Since, R S is a rank one matrix, it should be noted that any non-zero vector u achieves the same (optimal) narrow-band output SNR. In [7], the generalized MWF was presented, where the elements u i of the vector u define a speech reference for the MWF which is a weighted sum of the speech components in the different microphones with the phase of the speech component in the reference microphone signal. The vector u can be used to define the desired complex-valued response as

$$ \tilde{H}_{d} = \mathbf{u}^{\dag} \boldsymbol{H} =\sum_{i} u_{i}^{\ast} \cdot H_{i}\text{~~for~~} u_{i} \in \mathbb{C}. $$
(12)

In [7], the magnitude of the response \(\tilde {H}_{d} \) was designed to improve the broadband output SNR, whereas the phase term of \(\tilde {H}_{d}\) was set equal to the phase of the ATF in the reference microphone.

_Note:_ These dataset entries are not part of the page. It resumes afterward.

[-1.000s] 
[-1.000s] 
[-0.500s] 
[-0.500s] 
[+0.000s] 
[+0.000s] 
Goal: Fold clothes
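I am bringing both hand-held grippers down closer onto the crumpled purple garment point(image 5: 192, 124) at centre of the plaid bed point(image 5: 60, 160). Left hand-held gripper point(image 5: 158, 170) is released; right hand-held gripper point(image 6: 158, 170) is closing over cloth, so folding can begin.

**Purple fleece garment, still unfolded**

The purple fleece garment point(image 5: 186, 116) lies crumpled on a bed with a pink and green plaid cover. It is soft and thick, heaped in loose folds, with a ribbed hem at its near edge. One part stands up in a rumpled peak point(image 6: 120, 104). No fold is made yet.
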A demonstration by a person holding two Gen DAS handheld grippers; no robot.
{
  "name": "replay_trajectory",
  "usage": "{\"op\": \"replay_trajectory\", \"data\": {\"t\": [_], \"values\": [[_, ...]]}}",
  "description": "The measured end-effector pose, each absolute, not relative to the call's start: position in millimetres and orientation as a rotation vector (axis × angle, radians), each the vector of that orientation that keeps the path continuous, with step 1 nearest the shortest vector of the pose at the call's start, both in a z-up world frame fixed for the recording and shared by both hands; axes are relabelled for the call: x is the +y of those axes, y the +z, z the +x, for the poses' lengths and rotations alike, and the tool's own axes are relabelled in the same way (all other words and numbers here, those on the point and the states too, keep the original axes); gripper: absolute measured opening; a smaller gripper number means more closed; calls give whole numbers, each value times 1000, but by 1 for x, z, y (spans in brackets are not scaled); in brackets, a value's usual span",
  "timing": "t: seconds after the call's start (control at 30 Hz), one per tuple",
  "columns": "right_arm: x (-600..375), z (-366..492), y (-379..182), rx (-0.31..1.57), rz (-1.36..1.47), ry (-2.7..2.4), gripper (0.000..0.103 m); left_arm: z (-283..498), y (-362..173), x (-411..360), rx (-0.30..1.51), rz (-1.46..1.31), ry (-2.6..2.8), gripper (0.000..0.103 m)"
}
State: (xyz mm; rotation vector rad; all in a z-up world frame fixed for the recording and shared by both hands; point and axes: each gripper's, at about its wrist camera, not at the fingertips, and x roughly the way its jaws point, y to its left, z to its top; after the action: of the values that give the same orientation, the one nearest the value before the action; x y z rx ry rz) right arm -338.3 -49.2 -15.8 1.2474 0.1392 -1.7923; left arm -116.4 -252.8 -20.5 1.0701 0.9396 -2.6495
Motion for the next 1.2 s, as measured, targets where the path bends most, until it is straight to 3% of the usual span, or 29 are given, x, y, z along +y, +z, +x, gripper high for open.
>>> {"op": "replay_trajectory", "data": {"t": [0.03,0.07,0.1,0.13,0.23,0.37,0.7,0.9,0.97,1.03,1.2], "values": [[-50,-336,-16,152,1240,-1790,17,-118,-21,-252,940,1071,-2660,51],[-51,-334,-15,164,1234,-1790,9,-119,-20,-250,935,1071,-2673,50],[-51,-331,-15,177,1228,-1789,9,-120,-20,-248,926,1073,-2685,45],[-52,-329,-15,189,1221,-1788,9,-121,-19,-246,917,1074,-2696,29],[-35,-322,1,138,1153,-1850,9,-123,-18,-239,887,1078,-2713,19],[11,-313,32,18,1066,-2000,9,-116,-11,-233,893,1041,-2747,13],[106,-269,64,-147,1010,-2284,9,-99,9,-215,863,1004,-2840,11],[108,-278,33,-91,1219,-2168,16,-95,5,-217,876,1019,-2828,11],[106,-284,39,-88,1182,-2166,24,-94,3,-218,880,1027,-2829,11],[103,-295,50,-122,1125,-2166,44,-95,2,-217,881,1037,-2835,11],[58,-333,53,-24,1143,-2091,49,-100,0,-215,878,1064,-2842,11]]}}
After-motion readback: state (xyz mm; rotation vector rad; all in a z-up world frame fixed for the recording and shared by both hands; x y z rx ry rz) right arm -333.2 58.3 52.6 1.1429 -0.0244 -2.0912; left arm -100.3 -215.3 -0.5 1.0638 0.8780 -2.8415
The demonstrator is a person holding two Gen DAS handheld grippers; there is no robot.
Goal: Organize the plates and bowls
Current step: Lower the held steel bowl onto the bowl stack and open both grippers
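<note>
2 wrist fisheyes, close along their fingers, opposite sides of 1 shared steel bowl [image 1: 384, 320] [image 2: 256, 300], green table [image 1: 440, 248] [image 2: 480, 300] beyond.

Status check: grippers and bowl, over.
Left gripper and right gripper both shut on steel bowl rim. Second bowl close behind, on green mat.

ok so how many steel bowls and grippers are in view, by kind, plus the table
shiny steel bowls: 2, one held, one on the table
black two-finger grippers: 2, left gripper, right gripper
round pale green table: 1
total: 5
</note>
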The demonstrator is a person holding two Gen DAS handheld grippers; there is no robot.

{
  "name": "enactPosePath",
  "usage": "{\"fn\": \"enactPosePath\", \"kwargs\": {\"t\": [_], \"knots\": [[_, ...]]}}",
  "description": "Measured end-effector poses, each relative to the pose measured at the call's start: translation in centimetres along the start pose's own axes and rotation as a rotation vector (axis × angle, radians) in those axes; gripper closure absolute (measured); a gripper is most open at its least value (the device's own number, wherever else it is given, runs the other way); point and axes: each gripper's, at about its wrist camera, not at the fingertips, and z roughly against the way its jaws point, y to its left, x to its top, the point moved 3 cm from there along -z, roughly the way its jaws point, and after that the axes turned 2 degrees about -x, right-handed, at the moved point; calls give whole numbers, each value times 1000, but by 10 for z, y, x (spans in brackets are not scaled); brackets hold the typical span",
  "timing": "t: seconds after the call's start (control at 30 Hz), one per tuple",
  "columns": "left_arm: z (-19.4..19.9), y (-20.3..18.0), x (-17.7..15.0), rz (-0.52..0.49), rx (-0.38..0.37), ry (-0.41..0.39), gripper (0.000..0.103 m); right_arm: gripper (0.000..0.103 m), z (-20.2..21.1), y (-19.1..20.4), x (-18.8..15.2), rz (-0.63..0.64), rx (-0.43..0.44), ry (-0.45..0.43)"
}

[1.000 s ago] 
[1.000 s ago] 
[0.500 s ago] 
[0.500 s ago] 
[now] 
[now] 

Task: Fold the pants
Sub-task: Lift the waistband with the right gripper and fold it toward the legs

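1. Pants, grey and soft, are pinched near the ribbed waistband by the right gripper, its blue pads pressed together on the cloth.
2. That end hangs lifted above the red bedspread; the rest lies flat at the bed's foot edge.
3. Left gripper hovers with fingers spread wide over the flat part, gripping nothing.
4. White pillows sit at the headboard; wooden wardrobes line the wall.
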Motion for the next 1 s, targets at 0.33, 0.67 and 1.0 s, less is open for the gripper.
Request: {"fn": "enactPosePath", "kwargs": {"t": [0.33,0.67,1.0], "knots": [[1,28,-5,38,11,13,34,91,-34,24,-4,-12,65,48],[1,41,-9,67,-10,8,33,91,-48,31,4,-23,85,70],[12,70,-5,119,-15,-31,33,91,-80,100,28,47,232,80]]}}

In contrast to the approach in [7], we consider a complex-valued selection vector u which enables different phase references. In the following, we demonstrate that \(\tilde {H}_{d}\) can be considered as the overall transfer function.

3.1 MWF overall transfer function

According to [5] and many others, the MWF in (10) can be decomposed using the matrix inversion lemma as

$$\begin{array}{@{}rcl@{}} \mathbf{G} &=& \frac{P_{S}}{P_{S} + \mu(\boldsymbol{H}^{\dag}\boldsymbol{R}_{N}^{-1}\boldsymbol{H})^{-1}}\,\frac{\boldsymbol{R}_{N}^{-1}\boldsymbol{H}}{\boldsymbol{H}^{\dag}\boldsymbol{R}_{N}^{-1}\boldsymbol{H}}\,\tilde{H}_{d}^{\ast} \end{array} $$
(13)
$$\begin{array}{@{}rcl@{}} &=& G_{WF}\,\mathbf{G}_{MVDR}\,\tilde{H}_{d}^{\ast}, \end{array} $$
(14)

i.e., a MVDR beamformer

$$ \mathbf{G}_{MVDR}=\frac{\boldsymbol{R}_{N}^{-1}\boldsymbol{H}}{\boldsymbol{H}^{\dag}\boldsymbol{R}_{N}^{-1}\boldsymbol{H}}, $$
(15)

a filter \(\tilde {H}_{d}\), and a single-channel Wiener post filter

$$ G_{WF}=\frac{P_{S}}{P_{S} + \mu(\boldsymbol{H}^{\dag}\boldsymbol{R}_{N}^{-1}\boldsymbol{H})^{-1}}. $$
(16)

Without noise reduction, i.e., for μ=0, the overall transfer function equals \(\tilde {H}_{d}\), because G MVDR has a unity gain transfer function. The output signal can be written as

$$ Z_{S} = \tilde{H}_{d} \cdot S. $$
(17)

In the following, we consider some special cases of the G-MWF. Note that the different formulations of the G-MWF differ only with respect to the vector u and the corresponding transfer function \(\tilde {H}_{d}\).

3.2 MVDR beamformer

The MVDR beamformer obtains perfect equalization of the acoustic system, where the overall transfer function is chosen to be \(\tilde {H}_{d}=1\). Hence, the elements of the vector u are

$$ u_{i} = \frac{H_{i}}{\boldsymbol{H}^{\dag}\boldsymbol{H}}. $$
(18)

However, the resulting G-MWF requires perfect knowledge about the ATF from the speaker to the microphones. The corresponding issue of blind channel estimation is a challenging task in noisy environments and so far an unsolved problem. A further issue is the inversion of the squared norm of the ATFs, since they may contain zeros in their magnitude response.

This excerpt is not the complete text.